▶ **Work request**: Transcribe the full listing below, word for word, without pictures.

══ Supplied material

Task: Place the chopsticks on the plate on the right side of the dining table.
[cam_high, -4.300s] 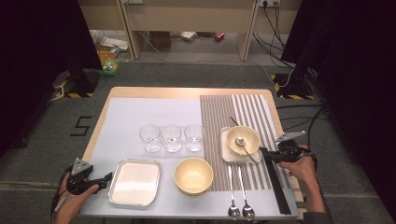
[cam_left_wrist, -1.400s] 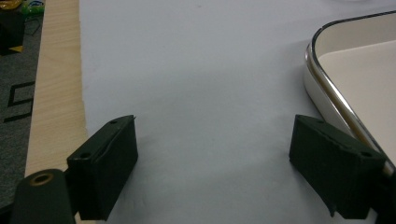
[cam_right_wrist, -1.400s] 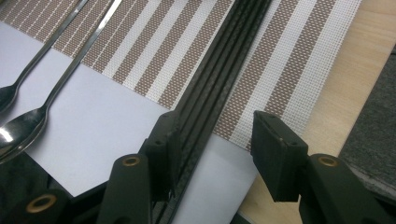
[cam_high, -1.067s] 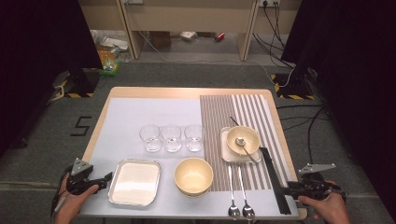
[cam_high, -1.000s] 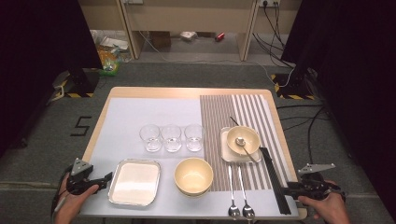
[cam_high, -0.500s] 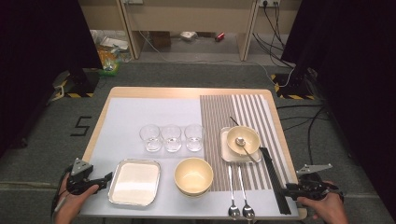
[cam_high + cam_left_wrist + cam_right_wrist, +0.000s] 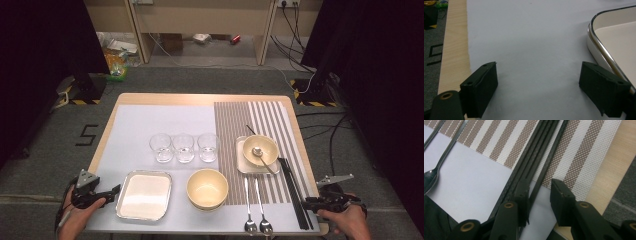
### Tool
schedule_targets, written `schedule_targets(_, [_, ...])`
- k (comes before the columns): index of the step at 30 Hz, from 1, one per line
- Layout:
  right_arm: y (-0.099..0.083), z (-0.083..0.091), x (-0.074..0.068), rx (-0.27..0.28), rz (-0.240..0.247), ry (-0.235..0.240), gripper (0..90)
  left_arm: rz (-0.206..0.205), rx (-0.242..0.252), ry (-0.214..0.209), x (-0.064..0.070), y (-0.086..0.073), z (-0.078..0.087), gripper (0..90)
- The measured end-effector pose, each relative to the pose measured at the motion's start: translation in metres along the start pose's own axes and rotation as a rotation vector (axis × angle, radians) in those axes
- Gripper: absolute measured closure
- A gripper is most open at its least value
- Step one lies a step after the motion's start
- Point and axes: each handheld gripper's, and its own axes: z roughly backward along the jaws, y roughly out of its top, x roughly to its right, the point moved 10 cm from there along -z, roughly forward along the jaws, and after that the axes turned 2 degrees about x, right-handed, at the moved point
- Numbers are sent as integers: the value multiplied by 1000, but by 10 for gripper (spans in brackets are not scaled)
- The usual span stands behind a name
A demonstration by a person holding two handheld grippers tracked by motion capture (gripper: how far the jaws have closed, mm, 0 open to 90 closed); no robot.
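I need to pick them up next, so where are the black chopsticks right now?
The black chopsticks lie along the table's right edge in the high view, right of the two spoons; the right gripper has its open jaws around one stick's near end.

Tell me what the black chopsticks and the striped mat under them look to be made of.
Chopsticks: probably plastic or lacquered wood, going by the matt black, straight-edged, faintly textured surface; the right claw straddles one. Striped mat: woven, likely vinyl or fabric mesh, since the weave grid shows in its brown and white bands.
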Motion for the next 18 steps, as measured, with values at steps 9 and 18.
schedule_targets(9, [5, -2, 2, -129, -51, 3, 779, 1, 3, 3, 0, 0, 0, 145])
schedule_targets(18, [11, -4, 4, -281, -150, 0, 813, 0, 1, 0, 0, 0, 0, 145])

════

▶ **Task solution**:
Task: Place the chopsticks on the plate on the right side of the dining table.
[cam_high, -4.300s] 
[cam_left_wrist, -1.400s] 
[cam_right_wrist, -1.400s] 
[cam_high, -1.067s] 
[cam_high, -1.000s] 
[cam_high, -0.500s] 
[cam_high + cam_left_wrist + cam_right_wrist, +0.000s] 
### Tool
schedule_targets, written `schedule_targets(_, [_, ...])`
- k (comes before the columns): index of the step at 30 Hz, from 1, one per line
- Layout:
  right_arm: y (-0.099..0.083), z (-0.083..0.091), x (-0.074..0.068), rx (-0.27..0.28), rz (-0.240..0.247), ry (-0.235..0.240), gripper (0..90)
  left_arm: rz (-0.206..0.205), rx (-0.242..0.252), ry (-0.214..0.209), x (-0.064..0.070), y (-0.086..0.073), z (-0.078..0.087), gripper (0..90)
- The measured end-effector pose, each relative to the pose measured at the motion's start: translation in metres along the start pose's own axes and rotation as a rotation vector (axis × angle, radians) in those axes
- Gripper: absolute measured closure
- A gripper is most open at its least value
- Step one lies a step after the motion's start
- Point and axes: each handheld gripper's, and its own axes: z roughly backward along the jaws, y roughly out of its top, x roughly to its right, the point moved 10 cm from there along -z, roughly forward along the jaws, and after that the axes turned 2 degrees about x, right-handed, at the moved point
- Numbers are sent as integers: the value multiplied by 1000, but by 10 for gripper (spans in brackets are not scaled)
- The usual span stands behind a name
A demonstration by a person holding two handheld grippers tracked by motion capture (gripper: how far the jaws have closed, mm, 0 open to 90 closed); no robot.
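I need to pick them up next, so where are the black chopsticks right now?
The black chopsticks lie along the table's right edge in the high view, right of the two spoons; the right gripper has its open jaws around one stick's near end.

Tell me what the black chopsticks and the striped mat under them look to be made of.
Chopsticks: probably plastic or lacquered wood, going by the matt black, straight-edged, faintly textured surface; the right claw straddles one. Striped mat: woven, likely vinyl or fabric mesh, since the weave grid shows in its brown and white bands.
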Motion for the next 18 steps, as measured, with values at steps 9 and 18.
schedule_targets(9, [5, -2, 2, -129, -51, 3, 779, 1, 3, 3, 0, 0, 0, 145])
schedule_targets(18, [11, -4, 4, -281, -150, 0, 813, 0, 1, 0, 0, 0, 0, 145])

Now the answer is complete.